• **Work instruction**: The range runs from the line containing "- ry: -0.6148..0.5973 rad" through the last line of the material below; retype it exactly, leaving out the pictures.

• **Collected material**:
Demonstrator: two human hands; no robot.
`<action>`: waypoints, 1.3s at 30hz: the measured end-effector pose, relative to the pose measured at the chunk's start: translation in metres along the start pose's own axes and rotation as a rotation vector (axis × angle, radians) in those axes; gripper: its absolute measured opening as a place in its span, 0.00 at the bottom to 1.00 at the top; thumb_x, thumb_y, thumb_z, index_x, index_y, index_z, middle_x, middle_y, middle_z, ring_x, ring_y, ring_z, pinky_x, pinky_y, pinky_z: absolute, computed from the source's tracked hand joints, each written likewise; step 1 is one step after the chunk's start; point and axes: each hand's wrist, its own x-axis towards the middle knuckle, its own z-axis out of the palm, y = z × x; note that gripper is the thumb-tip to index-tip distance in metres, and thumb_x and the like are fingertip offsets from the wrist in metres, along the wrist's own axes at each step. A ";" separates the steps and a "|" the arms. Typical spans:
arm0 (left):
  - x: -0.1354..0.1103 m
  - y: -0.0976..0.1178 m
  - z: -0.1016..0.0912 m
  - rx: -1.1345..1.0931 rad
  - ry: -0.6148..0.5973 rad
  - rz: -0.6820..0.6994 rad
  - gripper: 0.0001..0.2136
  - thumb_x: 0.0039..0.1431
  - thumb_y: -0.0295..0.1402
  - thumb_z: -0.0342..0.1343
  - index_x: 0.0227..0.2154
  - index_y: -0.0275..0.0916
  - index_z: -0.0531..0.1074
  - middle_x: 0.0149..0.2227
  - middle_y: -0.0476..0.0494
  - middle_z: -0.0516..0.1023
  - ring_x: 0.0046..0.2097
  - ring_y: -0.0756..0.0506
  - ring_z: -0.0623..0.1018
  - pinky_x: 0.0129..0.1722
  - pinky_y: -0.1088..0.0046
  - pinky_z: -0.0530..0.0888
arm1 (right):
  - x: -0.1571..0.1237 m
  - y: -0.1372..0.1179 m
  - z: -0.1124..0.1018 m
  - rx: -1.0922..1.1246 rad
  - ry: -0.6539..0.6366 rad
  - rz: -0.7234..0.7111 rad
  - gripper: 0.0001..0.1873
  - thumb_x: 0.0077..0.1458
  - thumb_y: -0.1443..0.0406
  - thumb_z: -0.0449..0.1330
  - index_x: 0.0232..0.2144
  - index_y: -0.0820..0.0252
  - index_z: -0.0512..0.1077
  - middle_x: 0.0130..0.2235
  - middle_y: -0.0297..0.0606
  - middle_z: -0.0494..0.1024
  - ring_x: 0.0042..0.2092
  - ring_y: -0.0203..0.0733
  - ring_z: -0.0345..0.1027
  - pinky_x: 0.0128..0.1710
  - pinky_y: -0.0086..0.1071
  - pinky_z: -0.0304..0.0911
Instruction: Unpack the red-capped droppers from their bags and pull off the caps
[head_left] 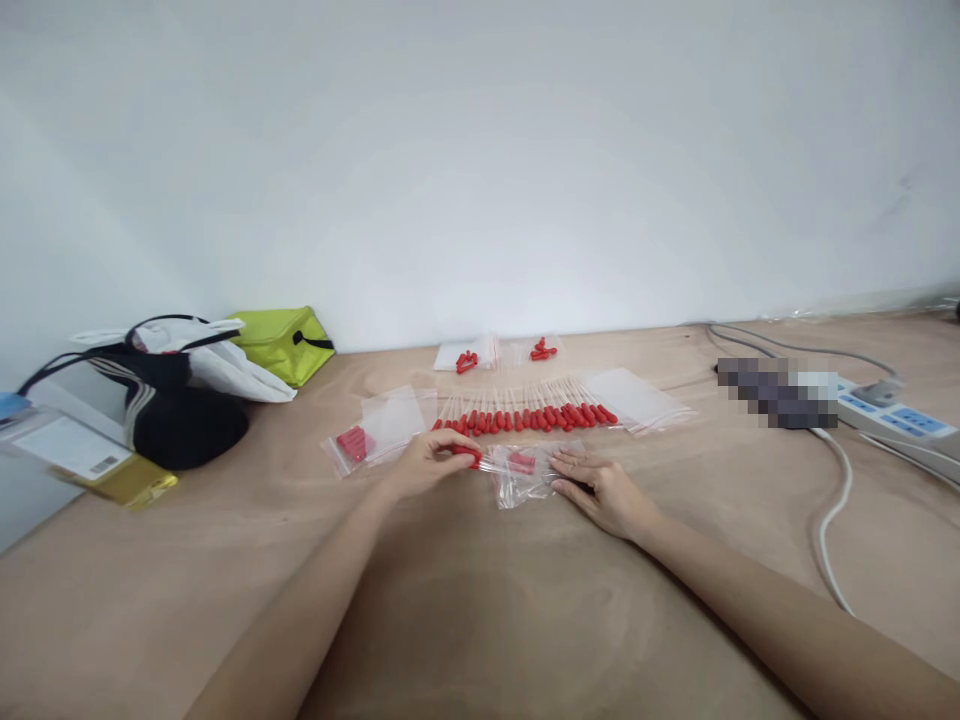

• **Problem solution**:
  - ry: -0.6148..0.5973 rad
  - rz: -0.6820..0.6994 rad
  - gripper: 0.0001..0.2136
  - thumb_x: 0.0039..0.1431
  - thumb_y: -0.0295..0.1402
  - thumb_z: -0.0342..0.1343
  - index_x: 0.0227..0.2154
  - index_y: -0.0275..0.0916
  - index_z: -0.0531..0.1074
  - middle_x: 0.0149..0.2227
  - middle_y: -0.0476..0.0494
  - middle_z: -0.0516..0.1023
  - ring_x: 0.0046..0.2097
  - ring_y: -0.0756..0.0506
  - ring_z: -0.0623..0.1018
  - pinky_x: 0.0129..0.1722
  - pinky_y: -0.1088..0.0046
  - pinky_z: -0.0530..0.0888
arm1 (right):
  - x: -0.1571..0.1237 m
  - y: -0.1372..0.1179 m
  - z: -0.1124..0.1018 m
  - rx: -1.0922..1.1246 rad
  - ry: -0.6539..0.6366 rad
  - rz: -0.7234..0.7111 rad
  - gripper: 0.0001..0.1873
  - thumb_x: 0.0077..0.1458
  - thumb_y: -0.1443..0.0406
  - thumb_z: -0.0449..0.1330
  - index_x: 0.0232..0.2144
  - index_y: -0.0820..0.0252
  - index_z: -0.0512..0.1077
  - middle_x: 0.0130..0.2235
  - middle_y: -0.0297..0.0606
  - middle_z: -0.0494..0.1024
  - ring_x: 0.0042..0.2092
  - ring_y: -0.0203..0.0733
  - ring_z: -0.0345..0.1027
  - pinky_x: 0.0128..0.1710
  - pinky_y: -0.0086..0.1071
  - pinky_z: -0.0304..0.0911
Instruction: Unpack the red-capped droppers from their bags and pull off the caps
[head_left] 

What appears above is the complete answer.